**DIRECTIONS FOR THIS TASK**
Write out exactly the lines below starting at the one containing "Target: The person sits" and ending at the one containing "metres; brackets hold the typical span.". Omit every picture.

**DATA EXTRACTS**
==================================================

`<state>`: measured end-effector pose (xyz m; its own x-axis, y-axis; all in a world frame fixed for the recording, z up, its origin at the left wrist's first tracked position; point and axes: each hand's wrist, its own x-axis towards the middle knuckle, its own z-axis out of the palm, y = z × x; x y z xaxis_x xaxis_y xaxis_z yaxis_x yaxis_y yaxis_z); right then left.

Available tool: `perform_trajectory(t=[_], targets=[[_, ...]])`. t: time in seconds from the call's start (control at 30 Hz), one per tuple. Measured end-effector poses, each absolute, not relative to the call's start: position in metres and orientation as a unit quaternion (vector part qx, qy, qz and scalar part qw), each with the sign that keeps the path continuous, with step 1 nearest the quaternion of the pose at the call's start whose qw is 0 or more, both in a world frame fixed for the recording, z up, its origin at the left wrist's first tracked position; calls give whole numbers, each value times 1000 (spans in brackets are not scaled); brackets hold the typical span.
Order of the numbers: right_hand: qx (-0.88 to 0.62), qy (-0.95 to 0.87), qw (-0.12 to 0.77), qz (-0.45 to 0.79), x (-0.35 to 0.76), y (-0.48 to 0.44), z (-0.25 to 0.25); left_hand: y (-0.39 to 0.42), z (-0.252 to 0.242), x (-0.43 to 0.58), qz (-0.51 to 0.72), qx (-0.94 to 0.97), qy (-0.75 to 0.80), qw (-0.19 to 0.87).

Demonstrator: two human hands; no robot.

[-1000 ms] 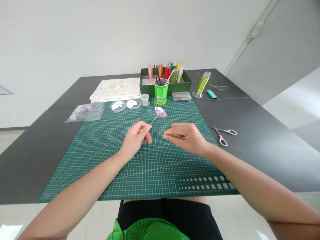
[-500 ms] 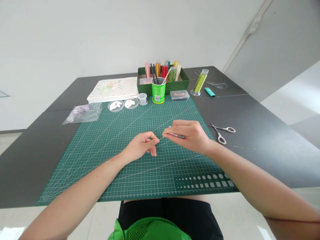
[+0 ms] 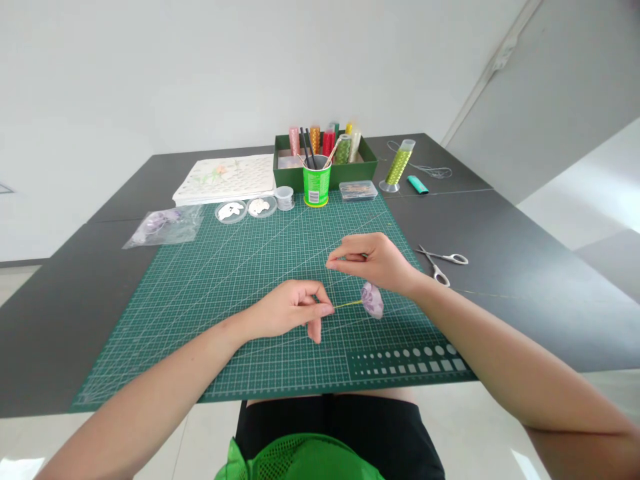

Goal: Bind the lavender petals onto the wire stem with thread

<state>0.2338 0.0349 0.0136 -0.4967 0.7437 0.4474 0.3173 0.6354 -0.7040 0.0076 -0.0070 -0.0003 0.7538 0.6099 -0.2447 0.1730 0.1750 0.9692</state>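
Observation:
Between the thumb and fingers of my left hand [image 3: 295, 310] is the thin yellow-green stem of a pale purple artificial flower [image 3: 373, 301]. The stem runs to the right, with the bloom at its far end, low over the cutting mat. My right hand [image 3: 367, 258] is pinched shut above and to the left of the bloom, apart from it. Whatever its fingertips hold, perhaps a fine thread, is too small to make out. Under both hands lies a green cutting mat [image 3: 210, 287] with a white grid.
Scissors [image 3: 440, 263] lie open on the right. Behind stand a green can [image 3: 317, 183] with sticks, a dark green box [image 3: 369, 160] of thread spools, a green spool [image 3: 401, 163] and a clear case [image 3: 358, 191]. White pieces in dishes [image 3: 231, 211] and a plastic bag [image 3: 165, 225] are left.
My left hand has moved slightly right and nearer to me with the stem. My right hand has come away from the flower and moved up a little; the bloom is now uncovered.

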Motion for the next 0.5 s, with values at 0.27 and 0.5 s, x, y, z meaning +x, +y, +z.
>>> perform_trajectory(t=[0.27,0.5], targets=[[-352,-756,344,431,232,42,7,-7,9,7,164,647,327,669],[-375,-768,321,407,229,44,-2,-4,9,3,192,665,314,650]])
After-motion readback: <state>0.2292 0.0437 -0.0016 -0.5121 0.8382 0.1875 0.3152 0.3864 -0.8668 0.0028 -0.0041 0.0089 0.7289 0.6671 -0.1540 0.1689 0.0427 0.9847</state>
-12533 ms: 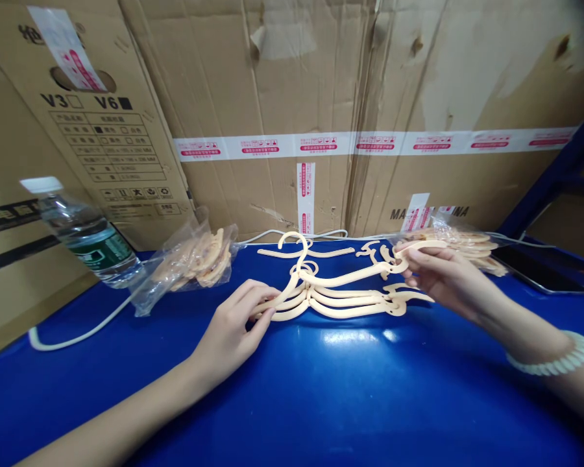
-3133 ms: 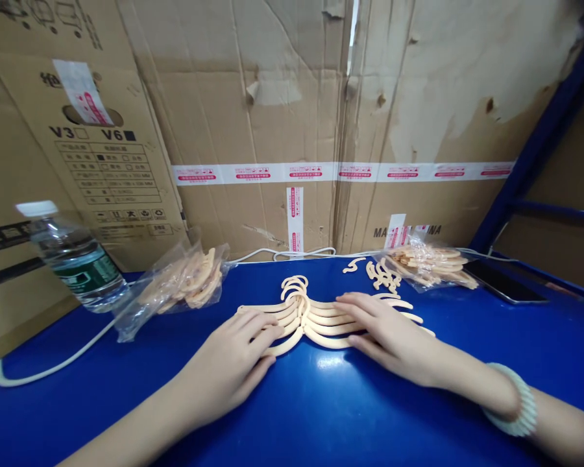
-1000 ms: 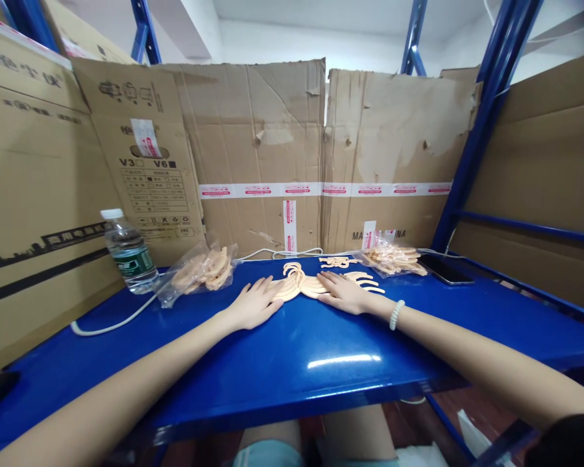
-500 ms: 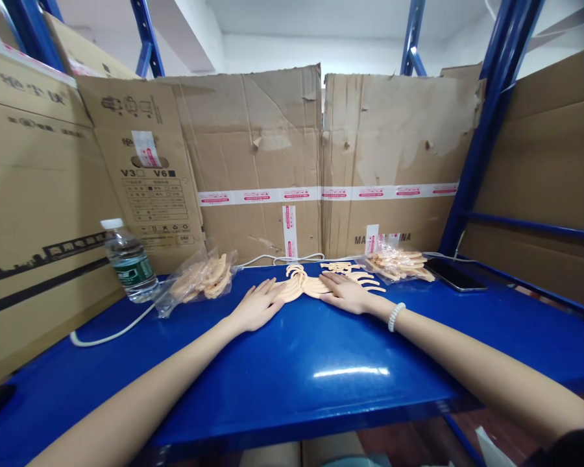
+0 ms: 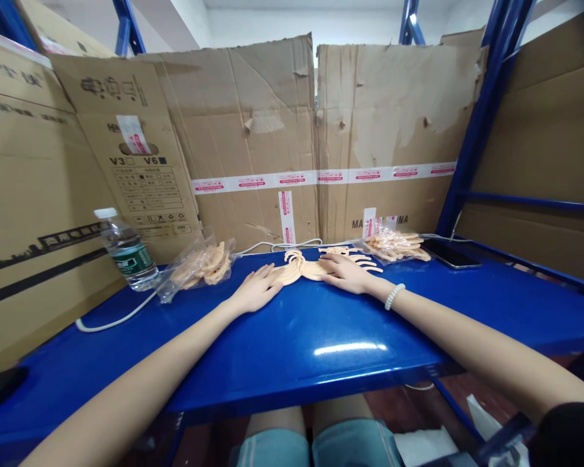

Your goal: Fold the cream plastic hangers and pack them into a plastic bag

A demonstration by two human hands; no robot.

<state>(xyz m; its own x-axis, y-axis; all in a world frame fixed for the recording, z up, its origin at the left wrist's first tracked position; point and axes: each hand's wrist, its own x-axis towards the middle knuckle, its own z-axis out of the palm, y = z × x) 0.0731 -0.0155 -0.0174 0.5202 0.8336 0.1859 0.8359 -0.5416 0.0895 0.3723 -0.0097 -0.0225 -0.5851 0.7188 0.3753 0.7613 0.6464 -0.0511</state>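
Observation:
A fanned stack of beige clothes hangers (image 5: 312,270) lies flat on the blue tabletop, its curved hooks pointing toward the back. My left hand (image 5: 257,288) rests flat with fingers stretched over the left arms of the stack. On the right arms lies my right hand (image 5: 346,274), palm down and fingers extended. Both hands are open, and each hides part of the hangers. Just behind my right hand, more beige curved pieces (image 5: 367,262) are spread out, partly covered by it.
Clear bags of beige pieces lie at the left (image 5: 204,266) and right (image 5: 394,245). A water bottle (image 5: 129,256) leans beside the left bag, near a white cable (image 5: 111,326). A phone (image 5: 450,253) lies at the right. Cardboard panels (image 5: 253,143) wall the back of the blue table (image 5: 292,350).
The camera view has tilted down, so the table's front edge and my legs show more. My hands stay flat on the hangers with no clear movement.

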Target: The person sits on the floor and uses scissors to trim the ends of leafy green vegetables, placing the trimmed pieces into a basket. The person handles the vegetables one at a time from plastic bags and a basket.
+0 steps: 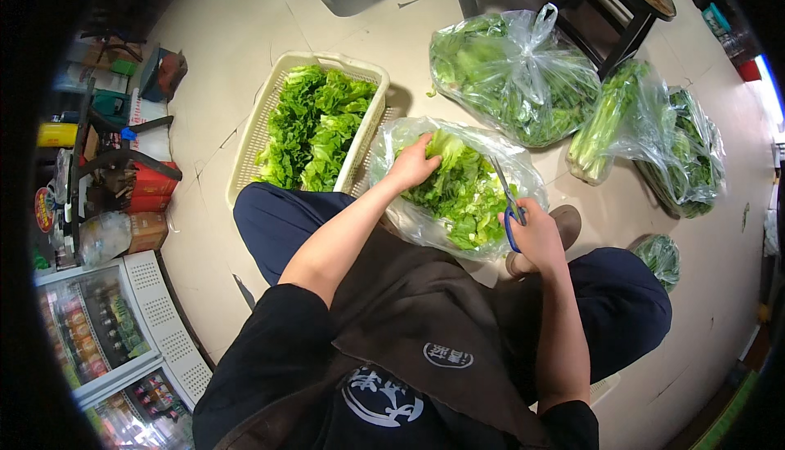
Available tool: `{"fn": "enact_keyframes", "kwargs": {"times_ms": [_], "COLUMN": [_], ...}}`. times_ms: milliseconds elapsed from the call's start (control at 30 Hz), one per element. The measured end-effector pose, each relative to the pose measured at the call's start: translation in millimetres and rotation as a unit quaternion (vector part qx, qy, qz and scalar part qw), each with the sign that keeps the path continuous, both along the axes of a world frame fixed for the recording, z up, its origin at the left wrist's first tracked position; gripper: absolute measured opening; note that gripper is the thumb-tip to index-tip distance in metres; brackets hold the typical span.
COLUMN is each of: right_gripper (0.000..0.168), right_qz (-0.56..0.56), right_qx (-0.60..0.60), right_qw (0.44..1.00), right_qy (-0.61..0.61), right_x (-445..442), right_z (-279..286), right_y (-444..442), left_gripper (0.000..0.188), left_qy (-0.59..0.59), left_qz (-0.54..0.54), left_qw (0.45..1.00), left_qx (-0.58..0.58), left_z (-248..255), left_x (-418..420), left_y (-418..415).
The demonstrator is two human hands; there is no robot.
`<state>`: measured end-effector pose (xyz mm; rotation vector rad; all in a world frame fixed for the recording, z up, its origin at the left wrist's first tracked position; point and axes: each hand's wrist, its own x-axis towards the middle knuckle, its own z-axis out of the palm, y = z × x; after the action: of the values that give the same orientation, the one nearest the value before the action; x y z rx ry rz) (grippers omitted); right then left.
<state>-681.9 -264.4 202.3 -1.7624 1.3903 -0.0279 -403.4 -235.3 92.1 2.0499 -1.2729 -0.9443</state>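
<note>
An opened clear plastic bag (414, 229) lies on the floor before me, holding leafy lettuce (454, 152) and cut pale green pieces (484, 208). My left hand (415, 165) grips lettuce leaves at the bag's left side, its fingertips partly hidden among them. In my right hand (539, 232) is a pair of scissors (503, 181) with blue handles. Their blades point up and left over the bag's right side, slightly parted. Left of the bag stands a cream plastic basket (379, 91) with green leaf lettuce (319, 125) in it.
A knotted plastic bag of greens (515, 76), bagged celery (604, 125) and another bag of greens (687, 162) lie at the right. A smaller bagged vegetable (659, 260) is beside my knee. A dark stool (613, 15) stands behind; a glass-doored display fridge (116, 333) is at left.
</note>
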Motion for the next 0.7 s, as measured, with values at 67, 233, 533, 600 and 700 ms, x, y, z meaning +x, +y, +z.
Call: {"fn": "enact_keyframes", "kwargs": {"times_ms": [67, 233, 533, 600, 700], "right_gripper": [0.044, 0.038, 0.038, 0.038, 0.038], "right_qz": [0.012, -0.15, -0.248, -0.227, -0.223], "right_qx": [0.036, 0.24, 0.378, 0.347, 0.267], "right_qw": [0.999, 0.916, 0.728, 0.739, 0.792], "right_qy": [-0.028, -0.284, -0.515, -0.531, -0.501], "right_x": [1, -7, 22, 20, 9], "right_z": [10, 3, 25, 29, 38], "right_y": [-2, 3, 39, 36, 31], "left_gripper": [0.04, 0.057, 0.075, 0.073, 0.056], "left_qy": [0.301, 0.737, 0.837, 0.825, 0.822], "left_qz": [0.054, 0.044, -0.013, -0.001, 0.04], "left_qw": [0.952, 0.674, 0.541, 0.556, 0.56], "left_qx": [-0.006, 0.027, -0.085, -0.099, -0.094], "left_z": [12, 73, 95, 98, 104], "left_x": [6, -11, -67, -66, -51], "left_y": [5, 23, 30, 33, 38]}}
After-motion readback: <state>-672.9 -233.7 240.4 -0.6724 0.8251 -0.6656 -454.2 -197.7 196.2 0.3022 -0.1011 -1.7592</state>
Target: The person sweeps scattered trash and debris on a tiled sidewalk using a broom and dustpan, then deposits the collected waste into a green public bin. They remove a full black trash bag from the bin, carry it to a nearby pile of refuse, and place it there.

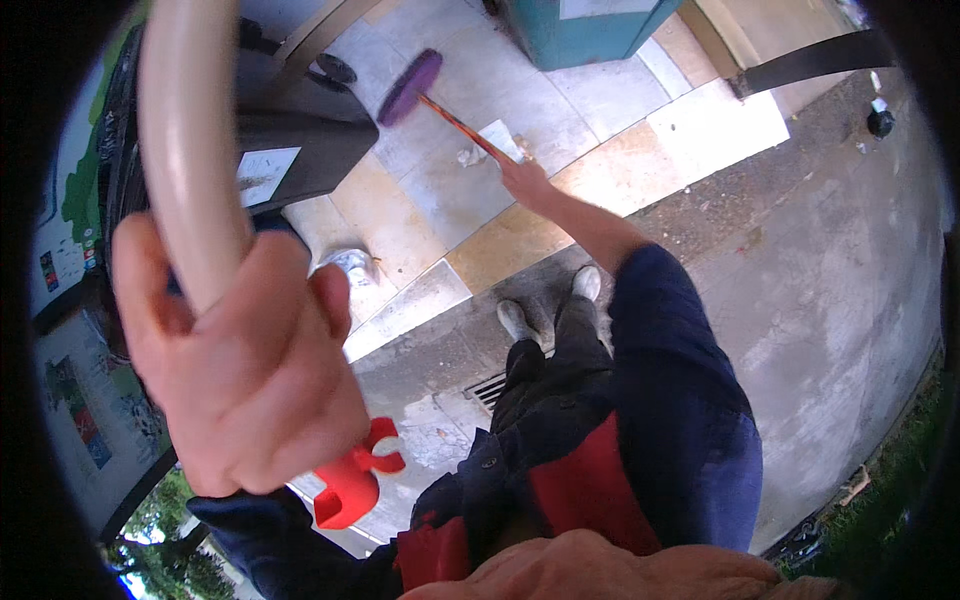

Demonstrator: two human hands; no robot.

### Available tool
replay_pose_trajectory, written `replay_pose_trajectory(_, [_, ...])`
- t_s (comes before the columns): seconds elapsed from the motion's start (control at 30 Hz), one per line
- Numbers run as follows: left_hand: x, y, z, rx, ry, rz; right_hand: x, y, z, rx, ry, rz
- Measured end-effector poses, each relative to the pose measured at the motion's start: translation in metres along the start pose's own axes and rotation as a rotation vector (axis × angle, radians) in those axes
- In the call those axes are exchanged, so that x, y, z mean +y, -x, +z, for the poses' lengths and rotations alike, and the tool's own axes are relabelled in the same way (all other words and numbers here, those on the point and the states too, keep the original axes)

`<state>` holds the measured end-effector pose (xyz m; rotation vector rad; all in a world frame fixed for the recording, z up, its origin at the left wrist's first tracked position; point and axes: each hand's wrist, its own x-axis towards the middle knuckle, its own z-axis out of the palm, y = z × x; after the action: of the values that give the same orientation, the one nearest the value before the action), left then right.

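Large in the foreground, my left hand (255, 390) grips a beige pole (187, 127) that runs up past the top of the view. A red plastic clip (352, 480) shows just below that hand. Farther out, my right hand (525, 182) is closed around the orange-red handle (461, 127) of a broom. Its purple head (411, 88) is over the pale tiles (540, 97), and I cannot tell if it touches them. White paper (501, 137) and a crumpled clear scrap (471, 156) lie on the tiles by the handle. Crumpled clear plastic (351, 264) lies nearer the left hand.
A dark wheeled bin (322, 146) with a written sheet stands on the left. A green bin (592, 34) is at the top. The tile edge (540, 259) borders wet concrete (825, 262). A drain grate (489, 391) lies beside my feet. A dark round object (880, 123) is at right.
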<state>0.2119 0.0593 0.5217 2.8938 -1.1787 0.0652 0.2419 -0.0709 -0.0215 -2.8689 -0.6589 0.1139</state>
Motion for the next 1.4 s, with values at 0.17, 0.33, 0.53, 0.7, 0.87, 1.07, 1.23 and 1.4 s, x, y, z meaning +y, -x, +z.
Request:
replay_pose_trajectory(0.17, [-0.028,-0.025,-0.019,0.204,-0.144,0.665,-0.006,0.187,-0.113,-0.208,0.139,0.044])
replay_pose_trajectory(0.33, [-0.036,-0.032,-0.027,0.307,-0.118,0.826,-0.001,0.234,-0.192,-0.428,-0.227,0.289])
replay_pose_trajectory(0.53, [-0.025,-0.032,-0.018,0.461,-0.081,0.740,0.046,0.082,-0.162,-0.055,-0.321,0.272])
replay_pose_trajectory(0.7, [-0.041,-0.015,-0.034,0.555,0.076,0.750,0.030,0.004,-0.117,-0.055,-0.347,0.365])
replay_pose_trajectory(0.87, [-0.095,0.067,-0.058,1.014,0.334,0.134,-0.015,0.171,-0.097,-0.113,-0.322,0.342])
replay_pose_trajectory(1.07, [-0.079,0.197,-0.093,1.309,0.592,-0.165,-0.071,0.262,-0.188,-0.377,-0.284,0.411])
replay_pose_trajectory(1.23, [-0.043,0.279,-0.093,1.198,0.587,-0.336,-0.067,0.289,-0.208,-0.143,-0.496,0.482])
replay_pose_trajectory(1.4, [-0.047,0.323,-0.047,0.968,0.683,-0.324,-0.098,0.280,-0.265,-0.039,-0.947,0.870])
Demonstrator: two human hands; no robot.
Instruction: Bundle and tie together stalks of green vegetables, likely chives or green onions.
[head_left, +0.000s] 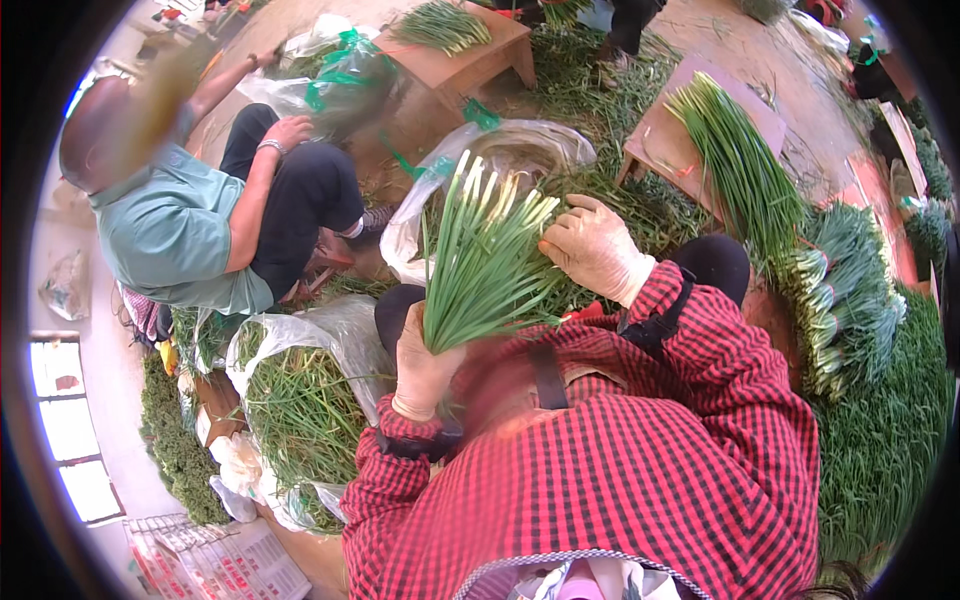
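Observation:
My gloved left hand (426, 369) is closed around the leaf end of a loose fan of green chives (480, 266). Their pale stem ends point away from me. On the fan's right side, my gloved right hand (596, 247) has its fingers curled at the edge of the stems; whether they pinch any stalk cannot be made out. Behind the fan stands an opened clear plastic bag (559, 136), partly covered by the stalks. Loose green trimmings (637, 195) lie beyond my right hand.
A low wooden stool (649, 139) at right bears a long pile of chives (739, 165). Tied bundles (832, 300) are stacked nearer. A bag of trimmings (307, 405) stands at my left. A seated co-worker (180, 225) is at left, near another low table (427, 64).

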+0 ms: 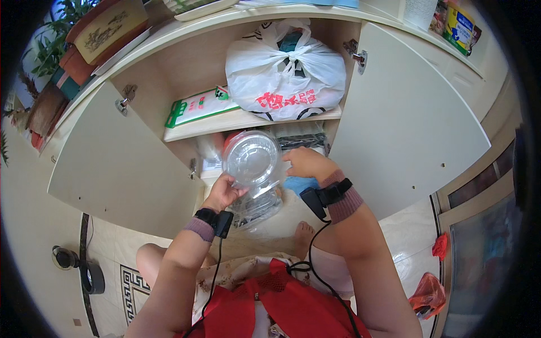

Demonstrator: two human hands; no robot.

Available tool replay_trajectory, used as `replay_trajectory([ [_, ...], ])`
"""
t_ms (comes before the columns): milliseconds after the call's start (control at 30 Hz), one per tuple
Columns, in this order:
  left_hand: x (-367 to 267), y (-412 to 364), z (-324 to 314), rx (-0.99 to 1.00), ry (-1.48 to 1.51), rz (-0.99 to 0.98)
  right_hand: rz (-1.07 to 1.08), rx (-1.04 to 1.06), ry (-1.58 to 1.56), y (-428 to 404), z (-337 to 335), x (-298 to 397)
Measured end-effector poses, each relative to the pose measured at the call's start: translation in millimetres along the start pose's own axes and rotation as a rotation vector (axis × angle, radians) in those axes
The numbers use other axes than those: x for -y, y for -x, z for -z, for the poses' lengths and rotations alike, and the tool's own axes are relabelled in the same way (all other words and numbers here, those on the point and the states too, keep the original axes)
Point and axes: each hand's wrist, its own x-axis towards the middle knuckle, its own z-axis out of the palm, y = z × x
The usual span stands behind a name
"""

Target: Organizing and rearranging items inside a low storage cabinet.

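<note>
My left hand (223, 192) grips the lower rim of a round clear plastic container (252, 159), tilted up before the cabinet's lower compartment. At the container's right edge is my right hand (308, 163), fingers bent toward it; whether they touch its clear rim I cannot tell. Below the container, clear plastic packaging (258, 209) lies on the floor at the cabinet opening. Something light blue (301, 184) shows beneath my right wrist. Behind the hands, a dark plastic-wrapped pack (304, 141) and a red item (231, 139) sit in the lower compartment, partly hidden.
Cabinet doors stand open at left (122, 169) and right (405, 122). A knotted white plastic bag (287, 80) and a flat white-and-green package (200, 107) occupy the shelf (211, 126). Potted plants (105, 34) line the countertop. A red plastic bag (429, 293) lies at right.
</note>
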Motion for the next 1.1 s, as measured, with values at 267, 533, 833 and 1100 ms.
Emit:
replay_trajectory([
  [267, -0.5, -55.5, -30.9, -0.001, 0.115, -0.087, -0.035, 0.001, 0.041, 3.8, 3.1, -3.7],
  [533, 9.7, -66.2, -27.9, 0.055, 0.170, -0.117, -0.070, 0.013, 0.022, 3.3, 1.8, -11.4],
  [833, -5.3, -55.7, 77.2, -0.231, 0.331, -0.083, 0.019, -0.125, 0.050, 2.5, -8.8, -22.6],
  [1100, -5.9, -72.5, 85.5, -0.118, 0.155, -0.159, -0.010, -0.047, 0.055, -5.9, -6.3, -13.4],
])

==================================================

**COMPLETED EXERCISE**
Target: The person sits on the floor and uses scissors to trim the ends of leafy green vegetables, placing the trimmed pieces into a basket. The person handles the vegetables one at a time from plastic bags and a basket.
+0 steps: 
Available tool: `{"fn": "enact_keyframes", "kwargs": {"times_ms": [_], "COLUMN": [_], ...}}`. times_ms: milliseconds elapsed from the call's start (control at 30 Hz), one per element. The measured end-effector pose, each relative to the pose measured at the call's start: translation in millimetres and rotation as a unit quaternion (vector part qx, qy, qz and scalar part qw), each with the sign that keeps the path continuous, both along the axes of a world frame fixed for the recording, z up, its origin at the left wrist's first tracked position; gripper: absolute measured opening; note that gripper is the thumb-tip to index-tip distance in metres; brackets hold the typical span.

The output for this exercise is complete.